Parking attendants keep cars moving, track where vehicles are parked, collect fees, and help drivers get in and out quickly. The work is unusually hands-on and public-facing: part traffic control, part customer service, part damage prevention. The tradeoff is that the job is easy to enter and always needed, but the pay is modest and the work can be physically demanding, stressful, and exposed to weather.

Also known as Valet AttendantParking Lot AttendantParking Garage AttendantGarage AttendantCar Park Attendant
Median Salary
$34,600
Mean $34,190
U.S. Workforce
~135K
18.5K openings per year
10-Year Growth
+3%
135.7K to 139.8K
Entry Education
No formal educational credential
+ None experience

What This Role Looks Like in Practice

Parking Attendants sits in the Business category. In practical terms, this role combines day-to-day execution, cross-team coordination, and consistent decision-making under real business constraints.

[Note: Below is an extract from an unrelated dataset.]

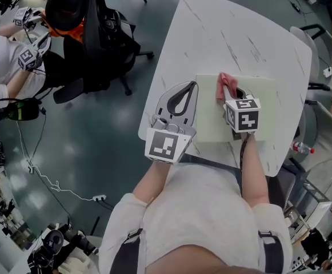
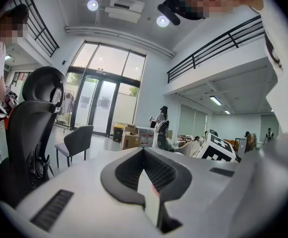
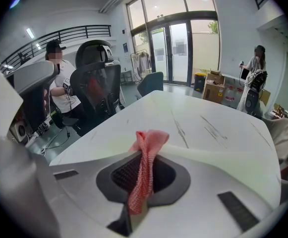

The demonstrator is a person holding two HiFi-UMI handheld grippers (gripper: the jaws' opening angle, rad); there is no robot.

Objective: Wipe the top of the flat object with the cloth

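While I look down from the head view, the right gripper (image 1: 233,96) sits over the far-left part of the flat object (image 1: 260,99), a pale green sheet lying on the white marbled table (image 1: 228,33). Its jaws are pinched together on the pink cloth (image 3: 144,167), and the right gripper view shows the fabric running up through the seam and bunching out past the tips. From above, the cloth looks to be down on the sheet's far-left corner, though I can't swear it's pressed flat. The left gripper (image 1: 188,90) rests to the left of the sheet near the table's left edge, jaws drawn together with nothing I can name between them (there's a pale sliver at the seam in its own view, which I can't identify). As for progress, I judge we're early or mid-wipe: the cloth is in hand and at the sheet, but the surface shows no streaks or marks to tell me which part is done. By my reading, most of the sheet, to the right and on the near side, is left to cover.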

U.S. employment is currently about ~135K workers, with a median annual pay of $34,600 and roughly 18.5K openings each year. Based on BLS projections, total employment is expected to grow from 135.7 K in 2024 to 139.8K in 2034.

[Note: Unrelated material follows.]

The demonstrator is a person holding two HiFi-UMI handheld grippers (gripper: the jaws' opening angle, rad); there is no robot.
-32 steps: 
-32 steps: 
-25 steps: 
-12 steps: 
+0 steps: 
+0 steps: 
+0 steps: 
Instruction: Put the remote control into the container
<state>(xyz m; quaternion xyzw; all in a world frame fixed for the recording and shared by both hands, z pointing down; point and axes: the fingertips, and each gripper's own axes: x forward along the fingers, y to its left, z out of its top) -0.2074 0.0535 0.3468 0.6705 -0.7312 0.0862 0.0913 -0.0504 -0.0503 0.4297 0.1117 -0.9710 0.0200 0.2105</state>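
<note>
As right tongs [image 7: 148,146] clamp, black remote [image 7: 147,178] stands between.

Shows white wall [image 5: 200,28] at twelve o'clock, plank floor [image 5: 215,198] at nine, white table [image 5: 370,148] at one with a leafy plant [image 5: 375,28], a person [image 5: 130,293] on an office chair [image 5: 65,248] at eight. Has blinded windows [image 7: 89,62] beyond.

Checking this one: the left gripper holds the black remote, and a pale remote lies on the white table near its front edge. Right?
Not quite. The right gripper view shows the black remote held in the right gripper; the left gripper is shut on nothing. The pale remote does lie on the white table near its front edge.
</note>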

Most hiring paths start with No formal educational credential, and employers typically expect none of related experience. Many careers in this track begin around Parking Lot Attendant and can progress toward Parking Operations Manager. High-value skills usually include Parking Management Systems & Ticketing Software, POS Cash Handling & Receipt Systems, and Two-Way Radios & Dispatch Logs, paired with soft skills such as Speaking, Service Orientation, and Active Listening.

Core Responsibilities

A Day in the Life

01 Welcome drivers, open car doors, and help people who need extra assistance getting in and out of the vehicle.
02 Tag each parked car so the staff can find it later and match vehicles to the right customer.
03 Move cars into parking spaces or bring them back when customers leave, while keeping traffic flowing in the lot or garage.
04 Explain parking rates, take payment, and deal with questions or complaints at the counter or curb.
05 Check vehicles for visible damage before and after parking so problems can be documented.
06 Keep the parking area orderly and call for help if there is an emergency, a stalled car, or another roadside problem.

Industries That Hire

🏨
Hotels & Resorts
Marriott, Hilton, Hyatt
✈️
Airports & Transportation Hubs
Sodexo Live!, Delaware North, ABM
🏥
Hospitals & Medical Centers
Cleveland Clinic, Mayo Clinic, HCA Healthcare
🚗
Parking Management Companies
LAZ Parking, SP Plus, Reimagined Parking
🎰
Casinos & Entertainment Venues
MGM Resorts, Caesars Entertainment, Wynn Resorts

Pros and Cons

Advantages
+ It is a low-barrier job: BLS says no formal credential is typical, and many workers start after only short on-the-job training.
+ There are steady hiring opportunities, with about 18.5K annual openings projected each year.
+ The work is active and hands-on, which suits people who do not want to sit at a desk all day.
+ Customer service skills matter right away, so reliable workers can stand out quickly without a long résumé.
+ It can lead into hotel, security, or parking operations work if you want a practical first job with a foot in the door.
Challenges
- Pay is modest for a full-time job, with average pay around $34,190 and a median of $34,600 a year.
- Growth is slow: employment is projected to rise only 3% from 2024 to 2034, so the role is not expanding quickly.
- A lot of the work happens outdoors or in garages, so you may deal with heat, cold, rain, and constant standing or walking.
- The job has a real ceiling; many of the higher-paying steps are supervisory, so there are only so many promotions available.
- Automation and self-parking systems can reduce demand in some locations, especially where garages add kiosks, app payments, or license plate readers.